Each line that contains the word "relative" counts once; give the total for the records below and nothing else.
········
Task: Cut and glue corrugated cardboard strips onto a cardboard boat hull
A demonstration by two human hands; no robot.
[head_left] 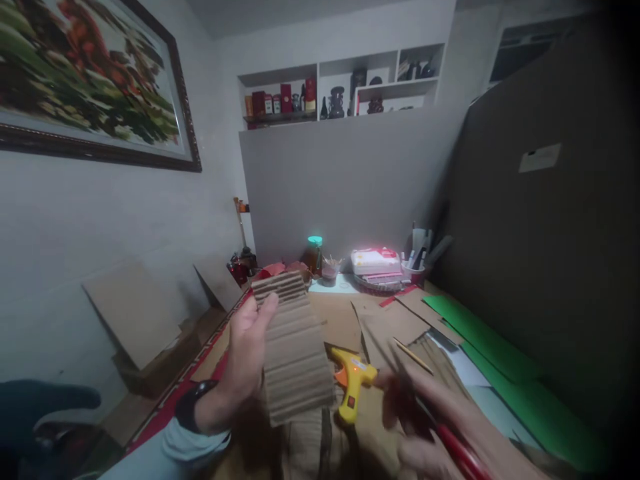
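Observation:
My left hand point(250, 337) is closed on the side of a corrugated cardboard piece point(295, 360), its thumb on the ridged face, and holds it tilted up above the table. At the right, my right hand point(425, 407) is closed on scissors point(457, 447) with a red handle and dark blades pointing up and away. Both hand and scissors are smeared by motion. Between the hands lies a yellow hot glue gun point(353, 383) with an orange trigger. Another ridged cardboard strip point(305, 440) shows below the held piece.
Flat cardboard point(387, 320), a pencil-like stick point(413, 355) and green sheets point(505, 373) cover the right side. Farther back stand a basket point(380, 285) with a white-pink pack, a cup of pens point(414, 272) and a jar point(315, 257). A cardboard panel point(133, 313) leans at left.

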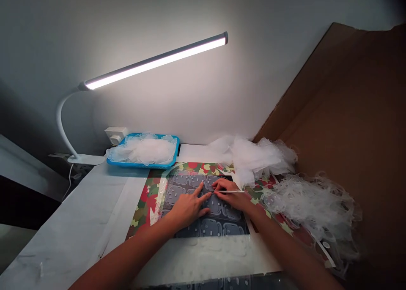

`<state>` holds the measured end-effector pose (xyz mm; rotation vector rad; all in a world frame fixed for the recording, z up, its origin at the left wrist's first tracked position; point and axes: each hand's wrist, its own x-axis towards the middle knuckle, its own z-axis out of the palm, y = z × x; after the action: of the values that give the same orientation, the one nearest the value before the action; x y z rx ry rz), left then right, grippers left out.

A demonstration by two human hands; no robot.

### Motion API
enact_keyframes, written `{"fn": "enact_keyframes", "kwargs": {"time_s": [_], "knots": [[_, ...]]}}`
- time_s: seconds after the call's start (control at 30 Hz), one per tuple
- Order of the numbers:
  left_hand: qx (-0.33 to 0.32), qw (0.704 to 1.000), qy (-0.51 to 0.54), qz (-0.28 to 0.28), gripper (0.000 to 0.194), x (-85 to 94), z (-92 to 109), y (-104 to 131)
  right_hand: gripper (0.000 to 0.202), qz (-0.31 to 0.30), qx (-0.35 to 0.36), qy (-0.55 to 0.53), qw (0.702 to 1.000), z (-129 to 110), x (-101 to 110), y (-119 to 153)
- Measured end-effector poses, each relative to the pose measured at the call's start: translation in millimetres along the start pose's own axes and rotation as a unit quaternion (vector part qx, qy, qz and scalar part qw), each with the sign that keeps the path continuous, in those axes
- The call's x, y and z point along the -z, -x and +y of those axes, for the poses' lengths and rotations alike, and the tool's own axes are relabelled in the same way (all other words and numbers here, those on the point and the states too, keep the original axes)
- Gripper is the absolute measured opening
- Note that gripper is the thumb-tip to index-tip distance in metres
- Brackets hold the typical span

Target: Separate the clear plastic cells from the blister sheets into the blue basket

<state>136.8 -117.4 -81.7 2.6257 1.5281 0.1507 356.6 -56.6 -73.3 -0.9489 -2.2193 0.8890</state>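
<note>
A dark grey sheet lies in front of me, moulded with rows of rounded rectangular outlines and small raised shapes. My left hand rests on it with fingers spread, its fingertips beside the right hand's tip. In my right hand, pinched between the fingers, is a thin white stick-like tool. Its far end points right past the hand; the working tip, at the sheet near my left index and thumb, is too small to make out. Below the sheet, a whitish translucent film spans the front.
A blue tray piled with clear thin pieces stands at the back left. Translucent sheets and a tangle of clear trimmings lie right, against a cardboard wall. A lit lamp hangs above; camouflage-patterned paper lies underneath.
</note>
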Motion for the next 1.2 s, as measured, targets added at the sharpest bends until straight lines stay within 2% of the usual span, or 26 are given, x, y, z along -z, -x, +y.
{"fn": "enact_keyframes", "kwargs": {"time_s": [0.27, 0.43, 0.5, 0.53, 0.63, 0.7, 0.73, 0.8, 0.87, 0.9, 0.97, 1.0, 1.1, 1.2], "knots": [[-0.003, 0.999, 0.03, -0.018, 0.055, 1.9, -2.6, -0.8, 0.015, -0.035, -0.004, 0.03, 0.999, -1.4, 5.8, -1.5], [0.002, 0.999, 0.032, -0.022, 0.053, 4.4, -0.4, -1.3, 0.015, 0.001, 0.033, 0.068, 0.997, 4.4, -6.9, 0.6], [0.009, 0.999, 0.031, -0.032, 0.054, 5.5, 0.8, 0.7, 0.019, 0.068, -0.002, 0.073, 0.995, 12.9, -2.9, -1.4], [0.012, 0.999, 0.031, -0.038, 0.054, 6.5, 1.0, 2.0, 0.02, 0.127, -0.04, 0.073, 0.988, 19.0, 3.1, -2.8], [0.018, 0.997, 0.053, -0.047, 0.054, 11.9, -1.2, 1.3, 0.021, 0.311, -0.155, 0.062, 0.936, 37.9, 30.1, -6.6], [0.03, 0.991, 0.127, -0.031, 0.049, 17.0, -5.9, -8.8, 0.024, 0.355, -0.186, 0.035, 0.916, 40.8, 43.8, -7.1], [0.047, 0.981, 0.187, -0.02, 0.049, 19.7, -9.0, -17.6, 0.025, 0.349, -0.188, 0.017, 0.918, 37.1, 46.4, -6.4], [0.093, 0.947, 0.308, -0.002, 0.06, 24.0, -15.9, -40.4, 0.024, 0.306, -0.167, -0.02, 0.937, 20.3, 43.3, -3.4], [0.125, 0.919, 0.374, -0.006, 0.076, 25.2, -22.2, -64.0, 0.021, 0.223, -0.129, -0.057, 0.964, -2.5, 33.6, 0.4], [0.129, 0.914, 0.385, -0.014, 0.079, 24.3, -24.6, -73.7, 0.02, 0.172, -0.114, -0.078, 0.975, -12.5, 28.8, 1.7], [0.125, 0.912, 0.39, -0.024, 0.07, 19.8, -27.0, -85.9, 0.021, 0.098, -0.108, -0.133, 0.98, -24.5, 23.1, 1.5], [0.121, 0.912, 0.392, -0.024, 0.06, 16.8, -27.1, -88.3, 0.023, 0.088, -0.119, -0.163, 0.975, -25.4, 22.7, -0.2], [0.111, 0.918, 0.38, 0.001, 0.032, 8.7, -24.3, -85.5, 0.033, 0.121, -0.179, -0.246, 0.945, -12.8, 27.9, -9.8], [0.11, 0.93, 0.35, 0.037, 0.021, 6.0, -19.2, -77.6, 0.04, 0.081, -0.22, -0.281, 0.931, 3.3, 29.8, -20.4]]}}
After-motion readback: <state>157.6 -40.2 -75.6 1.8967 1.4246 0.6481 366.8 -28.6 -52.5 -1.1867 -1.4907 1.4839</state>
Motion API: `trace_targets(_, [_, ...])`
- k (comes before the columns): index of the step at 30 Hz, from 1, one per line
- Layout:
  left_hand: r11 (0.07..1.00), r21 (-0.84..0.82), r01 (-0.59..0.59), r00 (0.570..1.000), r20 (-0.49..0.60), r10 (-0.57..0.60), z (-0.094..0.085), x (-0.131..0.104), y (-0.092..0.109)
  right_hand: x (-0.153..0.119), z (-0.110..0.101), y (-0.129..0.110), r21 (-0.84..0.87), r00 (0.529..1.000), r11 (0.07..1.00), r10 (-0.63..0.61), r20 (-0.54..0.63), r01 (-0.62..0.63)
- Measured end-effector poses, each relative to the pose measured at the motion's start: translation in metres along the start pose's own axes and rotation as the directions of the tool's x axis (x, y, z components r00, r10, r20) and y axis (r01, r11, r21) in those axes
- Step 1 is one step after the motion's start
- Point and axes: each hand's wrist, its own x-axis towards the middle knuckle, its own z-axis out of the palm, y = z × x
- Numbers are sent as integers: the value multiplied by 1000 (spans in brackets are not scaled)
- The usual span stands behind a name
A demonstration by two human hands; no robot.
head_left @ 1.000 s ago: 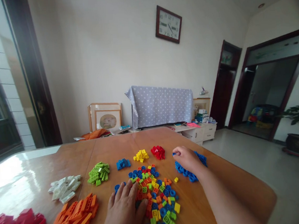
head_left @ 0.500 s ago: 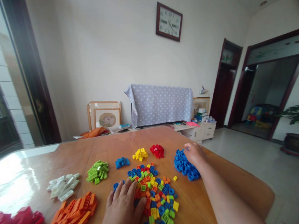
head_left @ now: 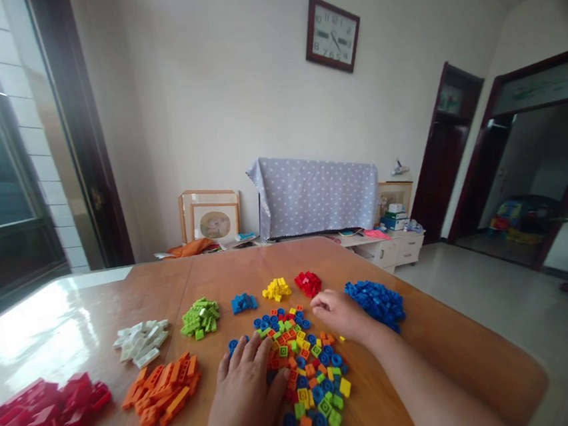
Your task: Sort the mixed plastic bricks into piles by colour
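Note:
A mixed spread of small toy building bricks (head_left: 306, 371), in orange, yellow, green, red and blue with round blue pieces among them, covers the middle of the table. My left hand (head_left: 247, 384) rests flat on its left side, fingers stretched out and thumb apart. Over the upper right edge of the spread hovers my right hand (head_left: 341, 311), its fingers curled together; anything inside them is hidden. Just beyond that wrist lies a heap of blue pieces (head_left: 377, 303). A red heap (head_left: 308, 283) is close past the right fingertips.
Sorted brick heaps stand around on the table (head_left: 249, 263): yellow (head_left: 276, 289), small blue (head_left: 244, 302), green (head_left: 200, 318), white (head_left: 143, 340), orange (head_left: 165, 388) and pinkish red (head_left: 46, 423). A cloth-covered object (head_left: 317, 193) stands on a low cabinet (head_left: 393, 253) beyond.
My right hand has moved left from the large blue heap to the edge of the mixed bricks. My left hand stays on the spread. The view has turned slightly left.

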Motion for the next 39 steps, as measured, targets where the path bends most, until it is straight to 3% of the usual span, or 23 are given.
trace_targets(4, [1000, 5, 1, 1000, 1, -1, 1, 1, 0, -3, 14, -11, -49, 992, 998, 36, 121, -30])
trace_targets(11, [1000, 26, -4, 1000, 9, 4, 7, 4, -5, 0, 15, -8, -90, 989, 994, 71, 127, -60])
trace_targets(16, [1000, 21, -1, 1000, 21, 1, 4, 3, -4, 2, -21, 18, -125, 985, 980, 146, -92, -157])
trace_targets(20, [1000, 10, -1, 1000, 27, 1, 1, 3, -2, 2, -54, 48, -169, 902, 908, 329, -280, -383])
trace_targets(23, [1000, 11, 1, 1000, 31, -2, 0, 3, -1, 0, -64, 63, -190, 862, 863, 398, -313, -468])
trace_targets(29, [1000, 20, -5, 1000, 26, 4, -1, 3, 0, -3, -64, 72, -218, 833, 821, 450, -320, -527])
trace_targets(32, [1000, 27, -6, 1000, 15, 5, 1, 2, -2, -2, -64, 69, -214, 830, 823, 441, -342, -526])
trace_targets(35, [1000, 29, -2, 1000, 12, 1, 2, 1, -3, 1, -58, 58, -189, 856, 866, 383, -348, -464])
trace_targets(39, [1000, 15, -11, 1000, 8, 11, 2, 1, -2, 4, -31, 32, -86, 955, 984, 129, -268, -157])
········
*Your response*
2